5. Any pecuniary charge, however small and whatever its designation and mode of application, which is imposed unilaterally on goods by reason of the fact that they cross a frontier, and which is not a customs duty in the strict sense, constitutes a charge having equivalent effect within the meaning of Article 25 EC.

A tax on motive force, levied in particular on motors used for transporting industrial gas through very high pressure pipes, does not constitute a charge having equivalent effect within the meaning of Article 25 EC, since it is the functioning of these motors and their consumption of energy which constitute the chargeable event, whatever the substance or the energy source used to operate them, and not because a frontier is crossed, and thus the said tax is not connected with the import or export of goods.

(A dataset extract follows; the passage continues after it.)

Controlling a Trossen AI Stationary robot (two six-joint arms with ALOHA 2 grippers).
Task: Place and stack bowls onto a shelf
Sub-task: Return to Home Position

(see paras 51, 53-54, operative part 3)

6. Within the system of the Treaty, Article 90 EC supplements the provisions on the abolition of customs duties and charges having equivalent effect. Its aim is to ensure free movement of goods between the Member States in normal conditions of competition by the elimination of all forms of protection which may result from the application of internal taxation that discriminates against products from other Member States.

Pecuniary charges resulting from a general system of internal taxation applied systemically, in accordance with the same objective criteria, to categories of products irrespective of their origin or destination fall within Article 90 EC.

A tax on motive force, levied in particular on motors used for transporting industrial gas through very high pressure pipes, does not constitute discriminatory internal taxation for the purposes of Article 90 EC since it is not imposed specifically on exported or imported products or in such a way as to differentiate them, given that it applies to economic activities carried out by industrial, commercial, financial or agricultural undertakings and not to products as such, and, in addition, the exemption granted concerns motors used for transporting natural gas which is not sufficient to establish that the tax is discriminatory, as that gas is not a product analogous to industrial gas or a product that competes with it.